◆ Task directions
Transcribe the full listing below, word for word, without pictures.

◆ Recorded information
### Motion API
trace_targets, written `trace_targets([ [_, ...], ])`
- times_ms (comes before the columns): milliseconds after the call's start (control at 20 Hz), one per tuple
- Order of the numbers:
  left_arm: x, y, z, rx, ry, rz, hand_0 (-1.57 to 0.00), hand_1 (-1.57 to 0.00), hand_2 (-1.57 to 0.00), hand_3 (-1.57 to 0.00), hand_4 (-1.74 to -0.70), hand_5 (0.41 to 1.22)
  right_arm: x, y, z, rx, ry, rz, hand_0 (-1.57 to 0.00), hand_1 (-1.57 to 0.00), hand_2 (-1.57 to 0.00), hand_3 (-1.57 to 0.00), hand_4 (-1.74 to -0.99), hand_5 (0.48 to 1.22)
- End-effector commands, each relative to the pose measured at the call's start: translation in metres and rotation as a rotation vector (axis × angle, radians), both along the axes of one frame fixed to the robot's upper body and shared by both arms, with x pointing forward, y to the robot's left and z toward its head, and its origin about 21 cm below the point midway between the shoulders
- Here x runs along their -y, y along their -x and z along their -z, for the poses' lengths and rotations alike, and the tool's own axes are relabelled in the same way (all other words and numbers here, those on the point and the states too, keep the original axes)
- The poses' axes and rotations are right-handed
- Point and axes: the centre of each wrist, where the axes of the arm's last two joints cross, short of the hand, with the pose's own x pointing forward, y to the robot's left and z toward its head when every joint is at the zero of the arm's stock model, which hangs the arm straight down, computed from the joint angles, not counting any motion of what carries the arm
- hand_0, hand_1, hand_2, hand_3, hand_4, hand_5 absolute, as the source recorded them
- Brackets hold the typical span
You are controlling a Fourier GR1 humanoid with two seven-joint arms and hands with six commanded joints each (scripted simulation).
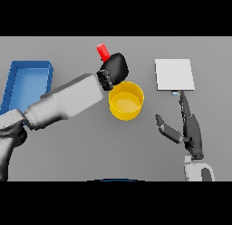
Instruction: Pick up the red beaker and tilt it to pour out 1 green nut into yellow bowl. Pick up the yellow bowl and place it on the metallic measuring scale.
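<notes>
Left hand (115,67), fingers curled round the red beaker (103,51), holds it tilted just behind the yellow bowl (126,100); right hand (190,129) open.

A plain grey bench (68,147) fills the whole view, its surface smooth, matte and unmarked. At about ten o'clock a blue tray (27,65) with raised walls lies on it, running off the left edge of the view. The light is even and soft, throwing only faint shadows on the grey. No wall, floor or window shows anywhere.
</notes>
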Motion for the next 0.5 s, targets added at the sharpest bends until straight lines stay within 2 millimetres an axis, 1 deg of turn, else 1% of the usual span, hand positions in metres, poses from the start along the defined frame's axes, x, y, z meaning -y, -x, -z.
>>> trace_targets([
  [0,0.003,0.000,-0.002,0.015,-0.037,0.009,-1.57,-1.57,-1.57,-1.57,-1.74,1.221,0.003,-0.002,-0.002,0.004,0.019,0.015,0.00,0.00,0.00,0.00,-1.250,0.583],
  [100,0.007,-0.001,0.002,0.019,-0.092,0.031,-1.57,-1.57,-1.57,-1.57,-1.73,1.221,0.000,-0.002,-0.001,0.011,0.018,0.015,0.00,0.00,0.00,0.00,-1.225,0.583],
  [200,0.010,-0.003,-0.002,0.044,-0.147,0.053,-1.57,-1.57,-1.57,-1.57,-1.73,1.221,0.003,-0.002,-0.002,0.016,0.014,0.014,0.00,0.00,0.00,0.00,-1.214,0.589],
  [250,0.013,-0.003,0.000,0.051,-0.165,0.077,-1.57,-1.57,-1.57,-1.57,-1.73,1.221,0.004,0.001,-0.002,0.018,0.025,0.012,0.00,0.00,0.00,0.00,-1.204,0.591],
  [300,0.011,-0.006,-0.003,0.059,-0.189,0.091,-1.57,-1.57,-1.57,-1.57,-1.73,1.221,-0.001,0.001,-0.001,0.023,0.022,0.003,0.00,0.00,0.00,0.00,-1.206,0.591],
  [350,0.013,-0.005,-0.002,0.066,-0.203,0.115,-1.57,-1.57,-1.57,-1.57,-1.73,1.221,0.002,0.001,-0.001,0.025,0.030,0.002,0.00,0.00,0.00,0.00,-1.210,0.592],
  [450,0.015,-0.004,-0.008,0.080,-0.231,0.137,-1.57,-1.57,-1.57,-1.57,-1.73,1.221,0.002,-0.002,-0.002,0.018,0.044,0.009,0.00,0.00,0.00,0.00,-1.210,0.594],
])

◆ Solution for this exercise
### Motion API
trace_targets, written `trace_targets([ [_, ...], ])`
- times_ms (comes before the columns): milliseconds after the call's start (control at 20 Hz), one per tuple
- Order of the numbers:
  left_arm: x, y, z, rx, ry, rz, hand_0 (-1.57 to 0.00), hand_1 (-1.57 to 0.00), hand_2 (-1.57 to 0.00), hand_3 (-1.57 to 0.00), hand_4 (-1.74 to -0.70), hand_5 (0.41 to 1.22)
  right_arm: x, y, z, rx, ry, rz, hand_0 (-1.57 to 0.00), hand_1 (-1.57 to 0.00), hand_2 (-1.57 to 0.00), hand_3 (-1.57 to 0.00), hand_4 (-1.74 to -0.99), hand_5 (0.48 to 1.22)
- End-effector commands, each relative to the pose measured at the call's start: translation in metres and rotation as a rotation vector (axis × angle, radians), both along the axes of one frame fixed to the robot's upper body and shared by both arms, with x pointing forward, y to the robot's left and z toward its head, and its origin about 21 cm below the point midway between the shoulders
- Here x runs along their -y, y along their -x and z along their -z, for the poses' lengths and rotations alike, and the tool's own axes are relabelled in the same way (all other words and numbers here, those on the point and the states too, keep the original axes)
- The poses' axes and rotations are right-handed
- Point and axes: the centre of each wrist, where the axes of the arm's last two joints cross, short of the hand, with the pose's own x pointing forward, y to the robot's left and z toward its head when every joint is at the zero of the arm's stock model, which hangs the arm straight down, computed from the joint angles, not counting any motion of what carries the arm
- hand_0, hand_1, hand_2, hand_3, hand_4, hand_5 absolute, as the source recorded them
- Brackets hold the typical span
You are controlling a Fourier GR1 humanoid with two seven-joint arms and hands with six commanded joints each (scripted simulation).
Instruction: Pick up the red beaker and tilt it to pour out 1 green nut into yellow bowl. Pick up the yellow bowl and place it on the metallic measuring scale.
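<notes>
Left hand (115,67), fingers curled round the red beaker (103,51), holds it tilted just behind the yellow bowl (126,100); right hand (190,129) open.

A plain grey bench (68,147) fills the whole view, its surface smooth, matte and unmarked. At about ten o'clock a blue tray (27,65) with raised walls lies on it, running off the left edge of the view. The light is even and soft, throwing only faint shadows on the grey. No wall, floor or window shows anywhere.
</notes>
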Motion for the next 0.5 s, targets added at the sharpest bends until straight lines stay within 2 millimetres an axis, 1 deg of turn, else 1% of the usual span, hand positions in metres, poses from the start along the defined frame's axes, x, y, z meaning -y, -x, -z.
>>> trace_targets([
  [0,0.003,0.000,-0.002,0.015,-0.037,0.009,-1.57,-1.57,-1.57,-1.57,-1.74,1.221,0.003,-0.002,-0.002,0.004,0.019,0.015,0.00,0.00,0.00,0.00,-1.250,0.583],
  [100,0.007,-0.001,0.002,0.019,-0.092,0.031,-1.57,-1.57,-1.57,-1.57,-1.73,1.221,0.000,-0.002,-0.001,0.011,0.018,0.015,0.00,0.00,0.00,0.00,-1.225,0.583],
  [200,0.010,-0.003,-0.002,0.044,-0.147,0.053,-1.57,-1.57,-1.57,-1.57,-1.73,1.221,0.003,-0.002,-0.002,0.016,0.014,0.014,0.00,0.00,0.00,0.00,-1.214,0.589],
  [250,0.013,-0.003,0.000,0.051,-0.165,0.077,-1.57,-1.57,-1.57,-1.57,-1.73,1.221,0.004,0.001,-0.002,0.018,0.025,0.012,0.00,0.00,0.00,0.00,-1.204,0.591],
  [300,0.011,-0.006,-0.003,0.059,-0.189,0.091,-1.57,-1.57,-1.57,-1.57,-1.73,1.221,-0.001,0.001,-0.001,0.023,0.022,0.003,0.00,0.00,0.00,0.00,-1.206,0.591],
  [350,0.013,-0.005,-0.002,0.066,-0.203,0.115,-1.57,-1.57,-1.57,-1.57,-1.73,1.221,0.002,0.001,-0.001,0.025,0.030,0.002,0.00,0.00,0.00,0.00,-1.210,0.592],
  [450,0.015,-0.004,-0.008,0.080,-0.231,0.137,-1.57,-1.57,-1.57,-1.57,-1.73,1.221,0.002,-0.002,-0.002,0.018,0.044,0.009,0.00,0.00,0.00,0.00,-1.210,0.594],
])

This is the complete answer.